» **Problem to work on**: The records below are to be output exactly, except for their pictures.

----- Record excerpts

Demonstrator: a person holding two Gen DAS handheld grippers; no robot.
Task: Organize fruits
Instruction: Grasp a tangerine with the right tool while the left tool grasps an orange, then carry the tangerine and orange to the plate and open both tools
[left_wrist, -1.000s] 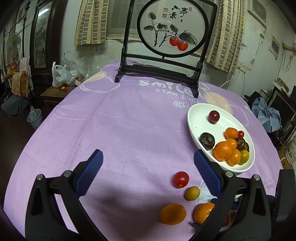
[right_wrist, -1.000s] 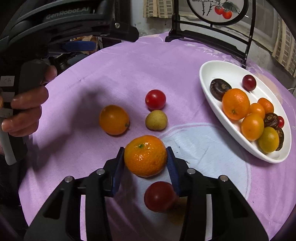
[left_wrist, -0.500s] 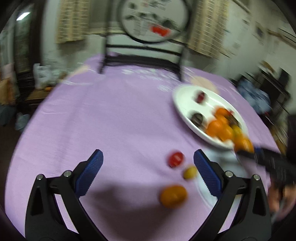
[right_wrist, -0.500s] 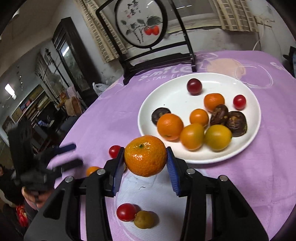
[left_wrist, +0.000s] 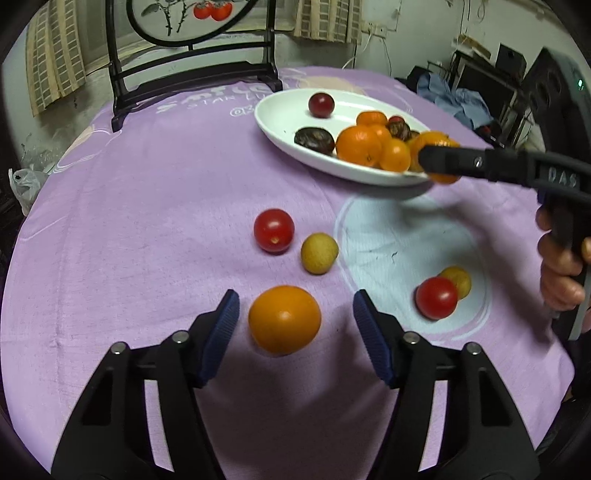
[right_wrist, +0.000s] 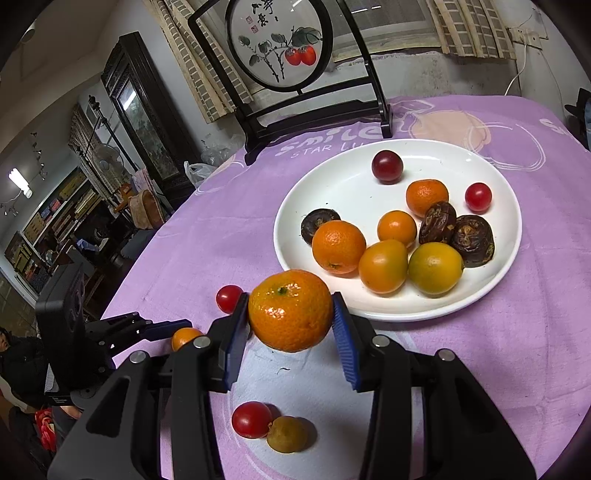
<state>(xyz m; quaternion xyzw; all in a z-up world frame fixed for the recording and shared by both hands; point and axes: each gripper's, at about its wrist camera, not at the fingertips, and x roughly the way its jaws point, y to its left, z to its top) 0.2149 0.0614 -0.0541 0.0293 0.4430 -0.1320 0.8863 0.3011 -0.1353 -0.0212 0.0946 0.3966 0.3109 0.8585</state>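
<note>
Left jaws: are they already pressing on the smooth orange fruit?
No, the orange fruit sits on the cloth between the left gripper jaws with gaps on both sides.

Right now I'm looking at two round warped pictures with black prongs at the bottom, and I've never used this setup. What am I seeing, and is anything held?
A person holds a two-finger tool in each hand; each picture comes from a camera on one tool. The right tool grips a mandarin near the white plate of fruit. The left tool has been closing around an orange fruit on the purple tablecloth, pads not yet touching. Two red tomatoes and two small yellowish fruits lie loose.
</note>
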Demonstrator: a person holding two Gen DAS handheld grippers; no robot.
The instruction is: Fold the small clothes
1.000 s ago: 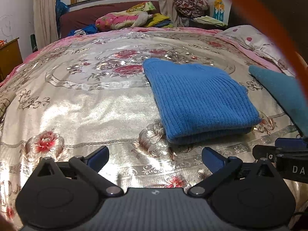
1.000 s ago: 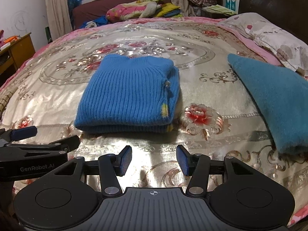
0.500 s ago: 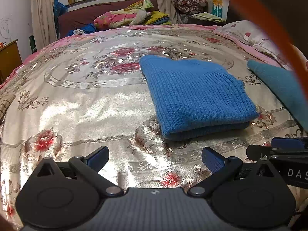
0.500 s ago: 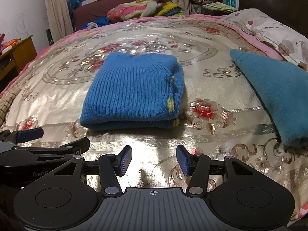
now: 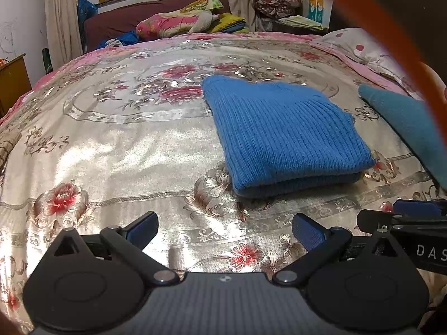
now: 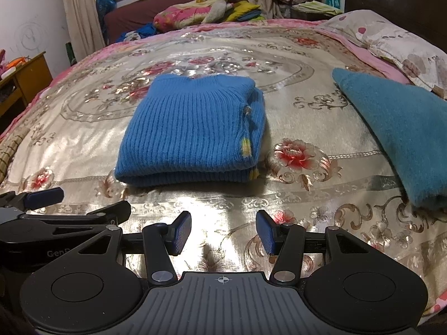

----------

» **Written solution**:
Demonstrator: a person holding two Gen DAS handheld grippers; no robot.
Task: Organize fruits
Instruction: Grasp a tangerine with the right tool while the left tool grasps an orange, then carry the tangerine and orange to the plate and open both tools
[left_wrist, -1.000s] 
[right_wrist, -1.000s] 
[left_wrist, -0.500s] 
[right_wrist, -0.500s] 
[left_wrist, +0.000s] 
[right_wrist, +0.000s] 
<state>(xyz m; quaternion xyzw; all in a z-up world frame fixed for the recording and shared by both hands; point and axes: each gripper's, at about its wrist camera, not at the fingertips, and x roughly the way its jaws point, y to its left, z to its top) 0.2149 0.0614 -0.0541 0.0293 0.4430 -0.1320 0.8863 0.3011 -0.1353 -0.0212 0.0946 0.3966 0.3109 0.8585</state>
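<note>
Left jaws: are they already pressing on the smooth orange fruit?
No, the orange fruit sits on the cloth between the left gripper jaws with gaps on both sides.

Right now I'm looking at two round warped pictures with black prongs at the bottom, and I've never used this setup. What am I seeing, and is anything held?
A person holds a two-finger tool in each hand; each picture comes from a camera on one tool. The right tool grips a mandarin near the white plate of fruit. The left tool has been closing around an orange fruit on the purple tablecloth, pads not yet touching. Two red tomatoes and two small yellowish fruits lie loose.
</note>
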Demonstrator: a person holding two Gen DAS handheld grippers; no robot.
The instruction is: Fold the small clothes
1.000 s ago: 
1.000 s ago: 
0.500 s ago: 
0.500 s ago: 
now: 
now: 

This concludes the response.